In the representation stage, the network topology of the underlying building or facility is created
with the rooms and corridors being treated as the nodes in the network. In the analysis stage, the
performance characteristics of the queuing network is determined. In the final stage of synthesis,
once the performance characteristics are determined in the analysis stage, the performance of a
queuing network can be assessed and evaluated to solve various design problem.
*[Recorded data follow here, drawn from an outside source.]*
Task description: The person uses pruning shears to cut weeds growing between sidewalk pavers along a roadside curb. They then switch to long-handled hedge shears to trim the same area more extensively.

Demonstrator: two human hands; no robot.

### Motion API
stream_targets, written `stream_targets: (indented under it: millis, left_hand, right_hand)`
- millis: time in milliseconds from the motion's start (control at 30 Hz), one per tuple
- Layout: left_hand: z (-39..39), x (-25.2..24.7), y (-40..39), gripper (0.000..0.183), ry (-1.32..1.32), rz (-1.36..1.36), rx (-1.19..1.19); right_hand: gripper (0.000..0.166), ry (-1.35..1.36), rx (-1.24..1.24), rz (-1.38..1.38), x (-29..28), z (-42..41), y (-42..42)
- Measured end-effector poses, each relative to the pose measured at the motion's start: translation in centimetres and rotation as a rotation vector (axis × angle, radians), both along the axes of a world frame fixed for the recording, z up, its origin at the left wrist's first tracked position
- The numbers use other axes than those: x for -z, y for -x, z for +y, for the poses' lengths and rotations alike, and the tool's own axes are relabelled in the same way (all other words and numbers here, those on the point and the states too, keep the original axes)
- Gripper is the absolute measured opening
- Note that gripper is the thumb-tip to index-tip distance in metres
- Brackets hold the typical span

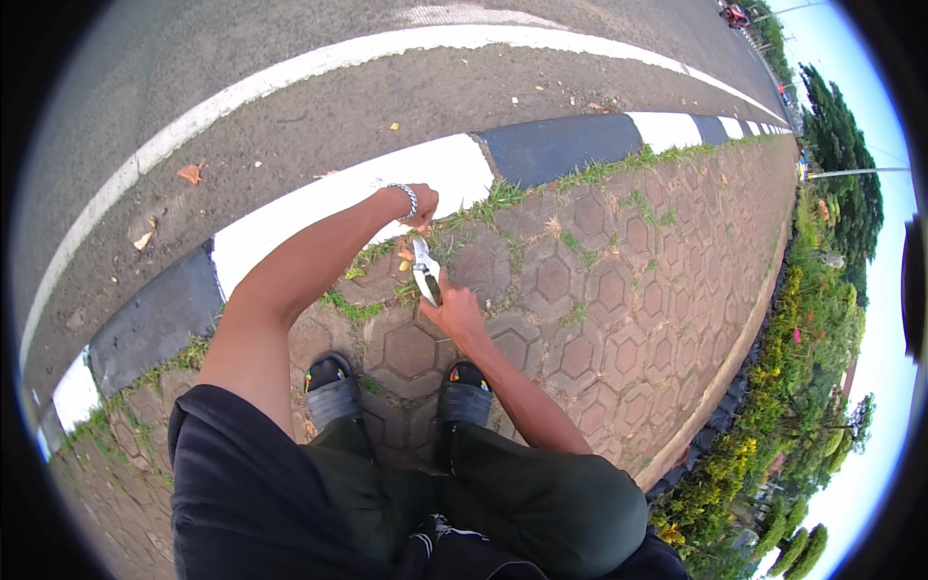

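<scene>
My right hand is closed round the handles of pruning shears, whose blades point toward the kerb near a strip of grass. Just beyond the blade tips is my left hand, with a braided bracelet at the wrist, low over the inner edge of a white-painted kerb block. Its fingers are bent down at the grass; whether they pinch any blades cannot be made out. A few yellowish leaves lie beside the shears on the paving.
Hexagonal paving blocks lie under my sandalled feet, with grass tufts in the joints. Beyond the black and white kerb runs an asphalt road with a white line. A planted bed borders the far right; a red motorcycle is in the distance.
</scene>
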State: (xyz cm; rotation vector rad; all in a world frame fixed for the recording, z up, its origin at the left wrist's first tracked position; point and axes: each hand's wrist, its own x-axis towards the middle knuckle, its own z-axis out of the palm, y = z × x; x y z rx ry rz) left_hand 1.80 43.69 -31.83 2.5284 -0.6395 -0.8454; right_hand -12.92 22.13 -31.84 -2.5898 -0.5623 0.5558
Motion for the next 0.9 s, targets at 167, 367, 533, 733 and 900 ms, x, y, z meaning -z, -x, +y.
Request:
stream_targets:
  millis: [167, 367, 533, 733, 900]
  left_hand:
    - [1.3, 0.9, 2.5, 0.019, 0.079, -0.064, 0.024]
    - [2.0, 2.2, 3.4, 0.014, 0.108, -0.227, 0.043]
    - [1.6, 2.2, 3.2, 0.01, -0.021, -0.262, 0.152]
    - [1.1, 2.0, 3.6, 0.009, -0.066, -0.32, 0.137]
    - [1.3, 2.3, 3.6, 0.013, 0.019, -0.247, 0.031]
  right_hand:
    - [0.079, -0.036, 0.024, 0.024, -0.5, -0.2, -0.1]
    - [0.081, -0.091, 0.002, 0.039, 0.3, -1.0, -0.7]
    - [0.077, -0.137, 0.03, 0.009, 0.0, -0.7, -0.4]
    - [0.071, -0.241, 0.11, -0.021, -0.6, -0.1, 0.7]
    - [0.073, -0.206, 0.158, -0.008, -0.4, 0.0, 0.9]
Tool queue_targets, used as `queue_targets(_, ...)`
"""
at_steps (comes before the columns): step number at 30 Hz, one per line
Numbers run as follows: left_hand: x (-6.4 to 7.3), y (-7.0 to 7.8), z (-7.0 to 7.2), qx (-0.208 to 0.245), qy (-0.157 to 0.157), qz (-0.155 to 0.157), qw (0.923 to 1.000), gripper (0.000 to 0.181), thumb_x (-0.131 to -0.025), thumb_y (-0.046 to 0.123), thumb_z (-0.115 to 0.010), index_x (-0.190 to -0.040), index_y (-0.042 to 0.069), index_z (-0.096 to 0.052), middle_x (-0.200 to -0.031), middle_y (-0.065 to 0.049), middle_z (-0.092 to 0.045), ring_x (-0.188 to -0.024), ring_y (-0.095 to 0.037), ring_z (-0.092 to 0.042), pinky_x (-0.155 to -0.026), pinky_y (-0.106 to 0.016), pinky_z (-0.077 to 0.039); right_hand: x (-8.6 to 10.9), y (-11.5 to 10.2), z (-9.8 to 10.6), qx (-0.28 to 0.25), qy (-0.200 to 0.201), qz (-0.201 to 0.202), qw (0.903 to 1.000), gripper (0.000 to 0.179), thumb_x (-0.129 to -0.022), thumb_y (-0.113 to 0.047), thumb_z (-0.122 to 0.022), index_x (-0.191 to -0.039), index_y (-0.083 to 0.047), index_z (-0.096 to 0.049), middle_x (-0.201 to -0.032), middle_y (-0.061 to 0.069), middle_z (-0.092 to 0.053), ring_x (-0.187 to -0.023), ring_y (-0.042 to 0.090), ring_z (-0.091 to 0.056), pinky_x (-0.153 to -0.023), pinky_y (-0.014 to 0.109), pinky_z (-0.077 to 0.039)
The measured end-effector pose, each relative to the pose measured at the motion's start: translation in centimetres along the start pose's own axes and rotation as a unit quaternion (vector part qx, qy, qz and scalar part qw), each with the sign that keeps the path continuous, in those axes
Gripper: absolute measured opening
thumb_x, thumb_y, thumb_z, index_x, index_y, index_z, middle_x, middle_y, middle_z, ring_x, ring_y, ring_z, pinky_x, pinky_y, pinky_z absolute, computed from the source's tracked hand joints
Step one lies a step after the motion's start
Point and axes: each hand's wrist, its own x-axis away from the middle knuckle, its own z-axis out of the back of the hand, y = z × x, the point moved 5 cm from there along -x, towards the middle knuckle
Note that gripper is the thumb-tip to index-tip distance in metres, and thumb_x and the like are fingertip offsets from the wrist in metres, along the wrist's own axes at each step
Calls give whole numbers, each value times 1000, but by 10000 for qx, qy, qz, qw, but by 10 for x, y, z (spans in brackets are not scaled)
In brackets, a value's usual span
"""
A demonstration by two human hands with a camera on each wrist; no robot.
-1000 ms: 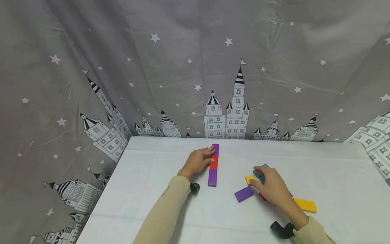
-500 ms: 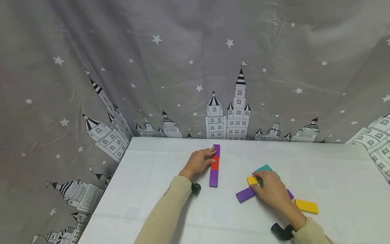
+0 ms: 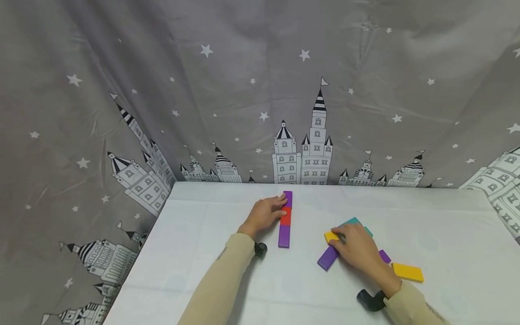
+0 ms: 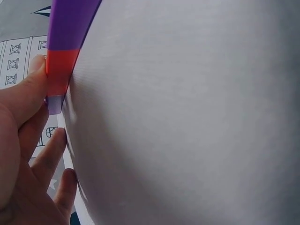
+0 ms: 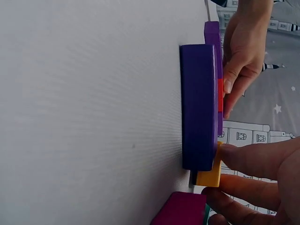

Coarse models listed in this section normally involves modeling the environment as a
graph with edges and vertex or a network with routes and nodes. The benefit of doing this is to
reduce the computational complexity of the simulation. Coarse model is suitable in the condition
that a large number of pedestrian or occupants are involved. Under such circumstances, agent-
based model may require more computational resources which sometimes is impossible. In this
dissertation, we proposed a simple graph model which models the building structure as a set of
vertex and edges, and models the occupants as flows in the network. This model is more efficient
than the agent-based model when large number of occupants get involved.